Thread safe and fork safe malloc library.
This file discusses usage, design choices, issues and future works of a malloc library. This malloc library is not as efficient as GCC's malloc library, but it provides malloc, free, calloc and realloc functionality in multi threading and fork safe envrironment.
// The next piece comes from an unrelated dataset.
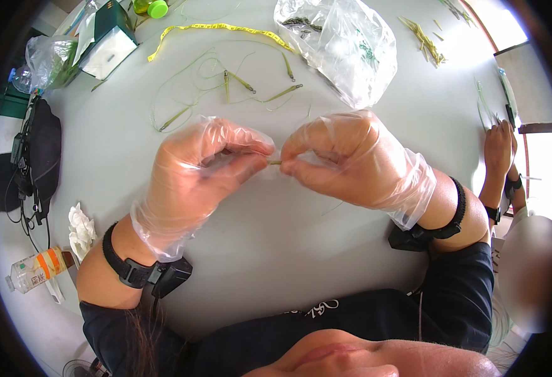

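My left hand [191, 166] and my right hand [351, 157] both wear clear plastic gloves and face each other over the grey table. Thumb and forefinger of each are pinched together on one thin olive-green piece [275, 163]. Only a short bit of it shows between the fingertips; the rest is hidden. Beyond my hands lie several slender green pieces [283, 93] with small dark metal ends, among them one [174, 119] beside my left hand. Fine green line [191, 70] curls loosely around them.
A yellow tape measure [222, 26] and a clear plastic bag [345, 50] lie at the far side. Dried strips [425, 43] are at far right. On the left are a dark box [109, 44], black bag [40, 151], tissue [81, 229] and bottle [37, 269]. Another person's hands [501, 147] work at right.
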### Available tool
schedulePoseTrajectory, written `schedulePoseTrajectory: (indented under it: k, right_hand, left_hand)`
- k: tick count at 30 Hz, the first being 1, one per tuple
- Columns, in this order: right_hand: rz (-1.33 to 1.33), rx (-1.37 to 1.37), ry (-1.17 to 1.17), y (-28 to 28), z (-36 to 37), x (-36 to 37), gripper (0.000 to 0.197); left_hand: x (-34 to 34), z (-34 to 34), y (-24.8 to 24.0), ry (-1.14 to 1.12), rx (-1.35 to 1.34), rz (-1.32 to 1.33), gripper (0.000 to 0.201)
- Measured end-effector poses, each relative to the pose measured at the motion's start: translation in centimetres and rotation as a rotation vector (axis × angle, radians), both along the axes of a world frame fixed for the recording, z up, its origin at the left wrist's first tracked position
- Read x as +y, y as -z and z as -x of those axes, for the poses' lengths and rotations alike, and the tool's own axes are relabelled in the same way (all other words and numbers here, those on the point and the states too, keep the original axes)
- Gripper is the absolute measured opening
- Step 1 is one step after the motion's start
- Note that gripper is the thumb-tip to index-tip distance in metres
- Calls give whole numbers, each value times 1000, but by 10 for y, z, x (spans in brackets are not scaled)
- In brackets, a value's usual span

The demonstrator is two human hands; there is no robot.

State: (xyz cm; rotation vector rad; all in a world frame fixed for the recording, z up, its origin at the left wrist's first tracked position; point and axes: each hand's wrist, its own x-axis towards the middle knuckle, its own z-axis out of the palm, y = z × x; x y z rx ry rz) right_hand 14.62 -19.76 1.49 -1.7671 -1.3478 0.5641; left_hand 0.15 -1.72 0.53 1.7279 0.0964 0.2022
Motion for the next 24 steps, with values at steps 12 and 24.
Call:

Author: Savan Patel Report Bug/Issue at [email protected]
2.1 Running sample test
type in commad on terminal: make
Makefile by default will build a sharedlib from malloc.c with name
libmalloc.so. It then runs sample test program using this shared library
to call malloc() and free().
2.2 General usage
To avoid loading of malloc library of gcc by default, use LD_PRELOAD
to preload this malloc library. (see Makefile for example)
Example :
LD_PRELOAD= pwd
/libmalloc.so ./test
** Make sure to compile your program with -pthread flag
3.1 Code Structure
malloc.h : Contains basic declaration of library and helper functions
to manage heap.
block_info: structure that stores memory
info of free block.
One global void pointer for pointing first unused address
of entire process.
Four threadlocal memory bins (free list) of size 8, 64, 512 and
> 512 bytes. Bins are linked list of type block_info.
malloc_stats() to print malloc statastics.
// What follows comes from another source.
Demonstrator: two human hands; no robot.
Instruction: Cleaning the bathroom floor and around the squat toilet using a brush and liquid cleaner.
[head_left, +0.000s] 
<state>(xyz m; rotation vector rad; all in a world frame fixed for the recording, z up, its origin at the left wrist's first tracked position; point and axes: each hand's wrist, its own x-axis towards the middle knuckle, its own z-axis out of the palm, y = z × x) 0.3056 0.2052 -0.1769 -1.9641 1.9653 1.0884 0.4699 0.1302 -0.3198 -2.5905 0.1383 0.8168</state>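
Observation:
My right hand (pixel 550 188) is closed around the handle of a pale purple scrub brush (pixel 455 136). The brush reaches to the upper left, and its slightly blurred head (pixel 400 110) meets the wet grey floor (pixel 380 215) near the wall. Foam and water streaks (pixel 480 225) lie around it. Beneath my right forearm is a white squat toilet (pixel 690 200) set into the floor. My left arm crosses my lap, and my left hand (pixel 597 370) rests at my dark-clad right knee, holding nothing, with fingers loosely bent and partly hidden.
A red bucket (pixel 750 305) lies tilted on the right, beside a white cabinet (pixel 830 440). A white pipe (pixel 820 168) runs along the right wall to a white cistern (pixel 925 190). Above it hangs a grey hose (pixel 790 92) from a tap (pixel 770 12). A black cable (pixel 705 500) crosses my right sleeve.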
malloc.c : Implements malloc(), free(), calloc() and realloc().
Allocates per thread arenas from global heap.
3.2 Design and Implementation
3.2.1 Implementing malloc
1) When malloc() is called, firs the repsective bin is looked
based on the requested size. If a block is available in free
list, it is removed from head and the pointer to memory
address of block is returned.
2) If it were very first call (of entire process),
1) Heap is created by extending memory using sbrk() syscall
2) A portion of memory is allocated from global heap
to current thread.
3) Now thread can slice out blocks of 8, 64 or 512 bytes
from allocated memory.
** Note: Actual block size =
bin_size + sizeof(block_info)
4) A typical allocated memory block looks like
------------------------------
| block_info| user memory |
------------------------------
3) If it is very first call for a thread,
1) A heap is allocated from the global heap.
** Global heap is extended if its out of free memory.
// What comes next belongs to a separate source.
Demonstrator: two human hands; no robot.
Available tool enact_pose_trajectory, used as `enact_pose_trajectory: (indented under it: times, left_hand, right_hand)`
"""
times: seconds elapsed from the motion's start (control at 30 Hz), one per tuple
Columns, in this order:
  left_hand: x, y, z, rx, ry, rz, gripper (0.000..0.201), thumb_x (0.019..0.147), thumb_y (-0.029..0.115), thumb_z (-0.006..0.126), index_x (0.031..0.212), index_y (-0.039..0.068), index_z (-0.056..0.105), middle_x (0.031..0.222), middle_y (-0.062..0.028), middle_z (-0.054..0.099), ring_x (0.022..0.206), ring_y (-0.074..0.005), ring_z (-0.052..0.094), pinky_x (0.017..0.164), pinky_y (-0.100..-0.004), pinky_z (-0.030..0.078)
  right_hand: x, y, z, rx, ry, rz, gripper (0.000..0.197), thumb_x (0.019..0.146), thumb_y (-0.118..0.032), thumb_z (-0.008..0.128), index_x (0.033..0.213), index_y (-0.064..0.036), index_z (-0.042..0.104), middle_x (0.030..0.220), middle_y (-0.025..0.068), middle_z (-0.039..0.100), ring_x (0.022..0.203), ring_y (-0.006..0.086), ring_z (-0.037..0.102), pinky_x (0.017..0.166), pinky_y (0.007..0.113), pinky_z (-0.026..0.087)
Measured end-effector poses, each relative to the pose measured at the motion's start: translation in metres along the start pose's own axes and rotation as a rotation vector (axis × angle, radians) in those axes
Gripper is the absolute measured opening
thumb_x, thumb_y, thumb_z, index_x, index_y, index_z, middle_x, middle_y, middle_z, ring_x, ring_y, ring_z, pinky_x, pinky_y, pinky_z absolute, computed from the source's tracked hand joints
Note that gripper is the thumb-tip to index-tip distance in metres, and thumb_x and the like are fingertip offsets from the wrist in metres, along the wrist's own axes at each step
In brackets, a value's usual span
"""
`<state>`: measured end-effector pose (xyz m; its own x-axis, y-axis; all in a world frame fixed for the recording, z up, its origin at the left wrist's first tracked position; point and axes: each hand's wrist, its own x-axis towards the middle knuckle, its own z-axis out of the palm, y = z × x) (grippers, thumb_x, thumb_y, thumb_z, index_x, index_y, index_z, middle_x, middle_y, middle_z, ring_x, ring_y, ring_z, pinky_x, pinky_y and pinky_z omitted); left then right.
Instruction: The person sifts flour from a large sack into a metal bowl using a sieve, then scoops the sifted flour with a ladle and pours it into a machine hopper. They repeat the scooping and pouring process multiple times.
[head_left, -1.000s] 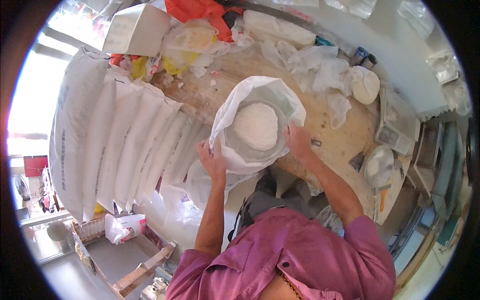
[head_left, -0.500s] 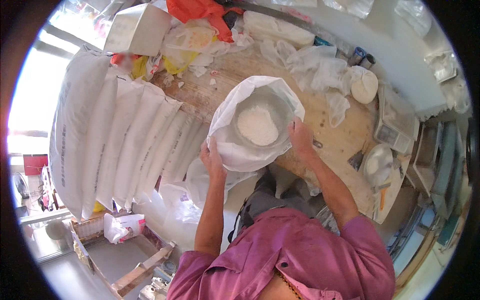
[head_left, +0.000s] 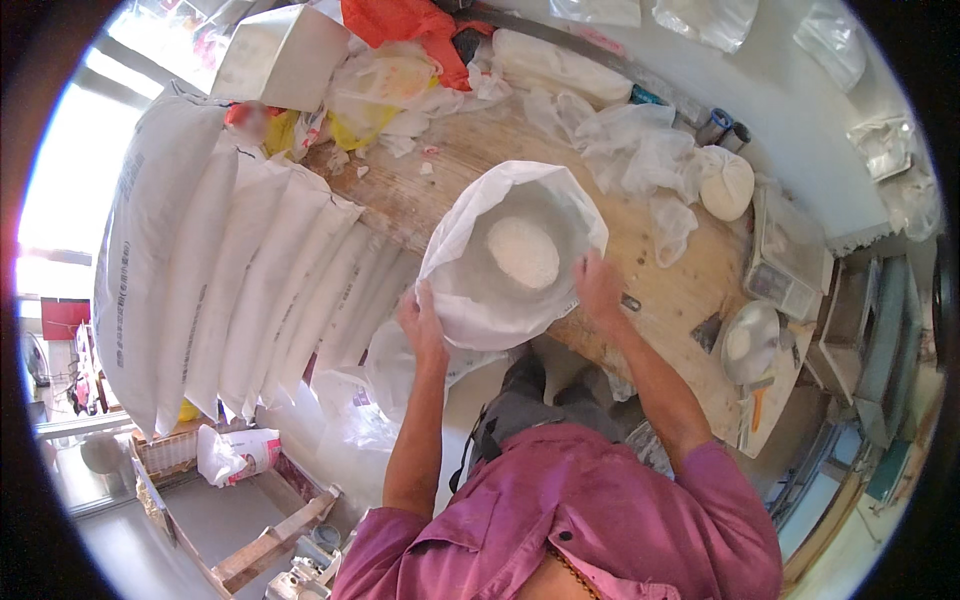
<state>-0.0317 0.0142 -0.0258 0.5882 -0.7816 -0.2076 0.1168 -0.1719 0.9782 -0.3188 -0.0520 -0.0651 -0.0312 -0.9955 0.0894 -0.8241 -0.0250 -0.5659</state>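
A wide-mouthed white sack [head_left: 480,312] is held at the near edge of the wooden table, its opening facing up. Inside it shows a mound of white powder [head_left: 523,253] surrounded by a greyish inner wall. My left hand [head_left: 423,322] grips the sack's near left rim, fingers closed on the edge. On the right side of the rim, my right hand [head_left: 598,287] is closed on the sack too. The bottom of the sack is hidden from this angle.
Full white sacks [head_left: 150,270] stand in a row on the left. The wooden table [head_left: 660,320] bears crumpled clear plastic bags [head_left: 640,140], a tied round white bag [head_left: 726,183], a clear plastic box [head_left: 785,255] and a metal bowl [head_left: 750,338]. An orange-handled brush [head_left: 756,408] lies at the right corner.
Both hands still hold the sack. The powder mound inside has shifted slightly right and up and looks smaller and rounder, with more of the inner wall showing. The view has moved a little.
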Motion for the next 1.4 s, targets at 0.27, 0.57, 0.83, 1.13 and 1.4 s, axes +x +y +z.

2) Thread now has its own memory heap to allocate memory.
3) library uses mutex to avoid contention in getting
per thread memory from global heap area.
4) In case sbrk fails, errono ENOMEM is set and NULL is returned.
5) For request of allocation of size > 512 bytes,
the memory is mapped via mmap syscall with kernel deciding
address space.
Code snippet:
void *ret = mmap(NULL, // let kernel decide.
required_page_size,
PROT_READ | PROT_WRITE,
MAP_ANONYMOUS| MAP_PRIVATE,
-1, //no file descriptor
0); //offset.
** Before mmap bin_large is checked for best fit block if
available.
THREAD SAFETY
The implementation is thread safe in manner:
1) Each thread is allocated its own thread heap arena.
2) Free list are thread locals i.e each thread has its own 4 free
list.
3) library uses mutex while requesting per thread heap from
process's global heap memory area.
FORK SAFETY
This malloc library through global constructor registers
three methods using pthread_at_fork() to handle fork and
lock inconsistency.
The working is as follows
Upon fork,
1) prep_fork() is called just before fork. This method tries to aquire
lock on `global_heap_mutex`. Upon successful heap lock it would mean
no other thread is holding lock and thus in middle of malloc() call.
2) Now fork happens and the methods parent_fork_handle() and
child_fork_handle() are called post successful fork. Here,
mutex can safely be rest to initial value and process/threads can
continue.
code snippet:
-------------------------------------------------------------------
/* hold lock before fork*/
void prep_fork(void)
{
pthread_mutex_lock(&global_heap_mutex);
}
/* reset/reinitialize in parent*/
void parent_fork_handle(void)
{
pthread_mutex_init(&global_heap_mutex, NULL);
}
/* reinitialize in child*/
void child_fork_handle(void)
{
pthread_mutex_init(&global_heap_mutex, NULL);
}
------------------------------------------------------------------
3.2.2 free
1) When free is called for pointer p,
the size of block is determined from the
block info at address just before p (p - sizeof(block_info)).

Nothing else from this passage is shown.